Experts: 7 in 10 Endometrial Cancers Don’t Have to Happen

For Gynecological Cancer Awareness Month, AICR Spotlights The Most Preventable Cancer

WASHINGTON, DC — September is National Gynecological Cancer Awareness Month, and experts at the American Institute for Cancer Research (AICR) are using the occasion to alert women that the most common gynecological cancer is also the most preventable.

Endometrial cancer – a disease of the uterus’ inner lining – strikes 47,000 women in the U.S. each year, according to the National Cancer Institute, and kills 8,000. But AICR estimates that an overwhelming majority of endometrial cancers – 70 percent, or almost 33,000 cases a year – are caused by carrying excess body fat and a lack of physical activity.

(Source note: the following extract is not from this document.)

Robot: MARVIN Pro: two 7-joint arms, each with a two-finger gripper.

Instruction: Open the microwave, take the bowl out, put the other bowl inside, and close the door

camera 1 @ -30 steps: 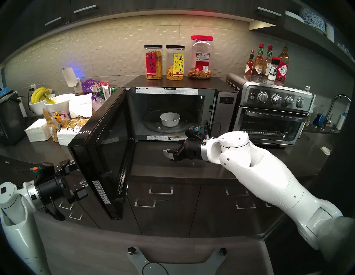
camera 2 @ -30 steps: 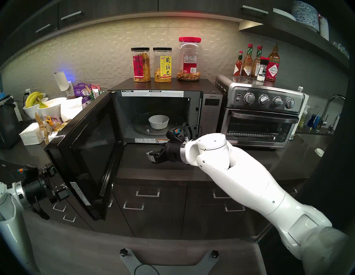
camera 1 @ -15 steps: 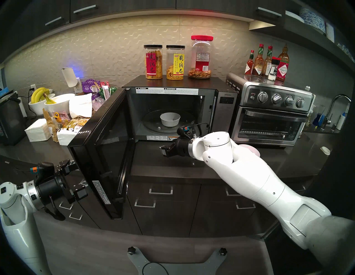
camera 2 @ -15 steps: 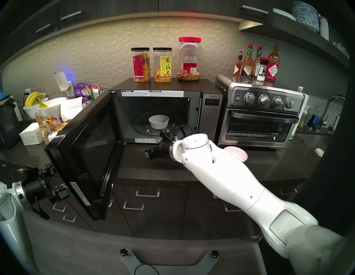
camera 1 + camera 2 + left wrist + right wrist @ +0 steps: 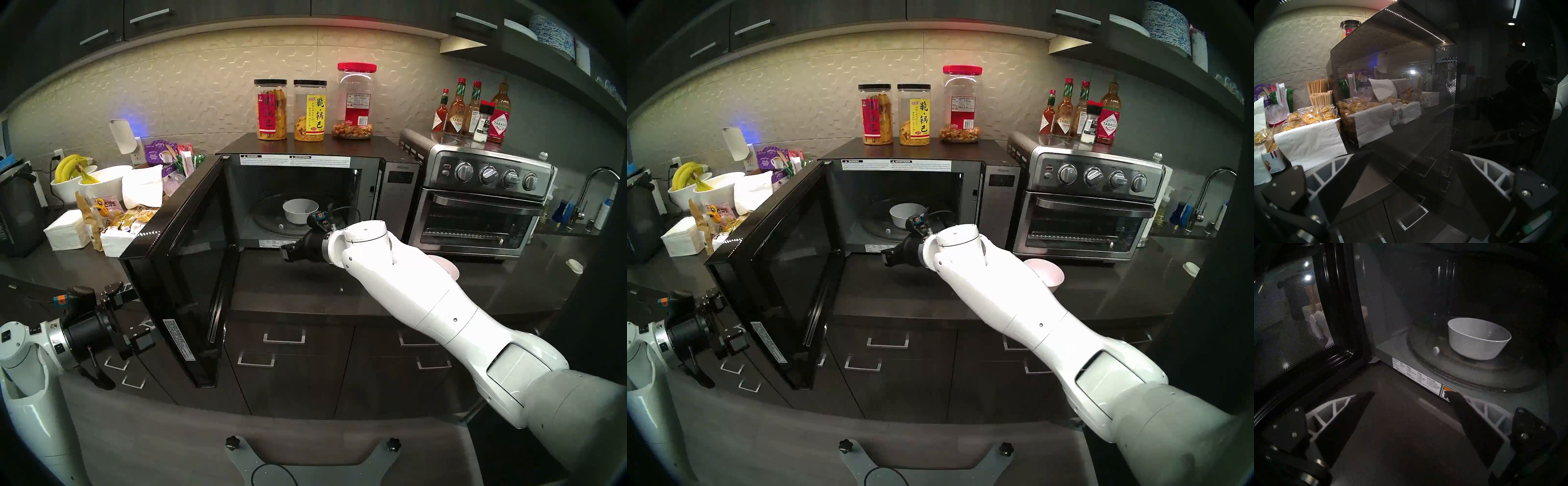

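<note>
- Head left view: microwave [image 5: 397,190] on the bench [image 5: 305,288], door [image 5: 190,271] swung fully open toward 8 o'clock. White bowl [image 5: 300,210] sits on the glass turntable [image 5: 268,220] inside. Right claw [image 5: 286,253] hangs just outside the cavity's front sill, at 6 o'clock of the bowl, not touching it. Only a sliver of the pink bowl [image 5: 449,268] shows behind the right arm, in front of the toaster oven [image 5: 475,217]. Left claw [image 5: 127,315] rests by the door's outer face.
- Head right view: same layout; pink bowl [image 5: 1047,275] clearer, on the bench and well apart from the microwave.
- Left wrist view: fingers [image 5: 1349,173] spread, nothing between them; door glass straight ahead.
- Right wrist view: fingers [image 5: 1466,412] wide apart and empty; bowl at 1 o'clock, one fingertip over the sill label.
- Step, as judged: door open is done; the reach for the white bowl is in hand.
- Next move calls for: pass over the sill, straddle the bowl's rim, close, lift clear of the turntable.
</note>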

According to the AICR/WCRF report, Policy and Action for Cancer Prevention, this gives endometrial cancer the distinction of being one of the world’s most preventable cancers (along with cancers of the skin and lung).

“The science is clear and convincing,” said AICR’s Alice Bender, MS RD. “Staying lean, avoiding the build-up of abdominal fat, and being active every day are powerfully protective against endometrial cancer.”

Carrying excess body fat produces a hormonal environment high in insulin, insulin-like growth factors and estrogens that may make cancer more likely, and contributes to a level of chronic inflammation that may encourage cancer growth as well, according to AICR. Research suggests that regular physical activity helps regulate hormone levels and reduce inflammation.

Not All Gynecological Cancers are the Same

Bender is careful to note that there is as yet insufficient evidence to conclude that other, less-common gynecological cancers – such as those of the ovary (22,000 cases/year) and cervix (12,000 cases/year) – are also linked to lifestyle factors like being overweight and not getting enough physical activity.

The major risk factors of ovarian cancer are age, reproductive history and family history, while the major risk factors for cervical cancer are the human papilloma virus (HPV), smoking and family history. Regular pap tests and the HPV vaccine can lower risk for cervical cancer.

Focus on the Factors You Can Change, Say Experts

“The message that emerges from the science on endometrial cancer – namely that simple, everyday changes can dramatically lower risk – is an empowering one,” said Bender, “and it lines up with what we’re learning about preventing many other cancers, including those of the colorectum, post-menopausal breast, esophagus, kidney, pancreas and gallbladder, as well as preventing heart disease and type 2 diabetes.”

Bender notes that when it comes to cancer, there are no guarantees. But the science is unequivocal. “We know what we need to do to prevent 33,000 cases of endometrial cancer – and nearly 400,000 cases of cancer in general – every year,” said Bender. “The next step is to begin making the kind of small, positive adjustments to our daily routines – such as moving a little more every day – that, over time, can save lives.”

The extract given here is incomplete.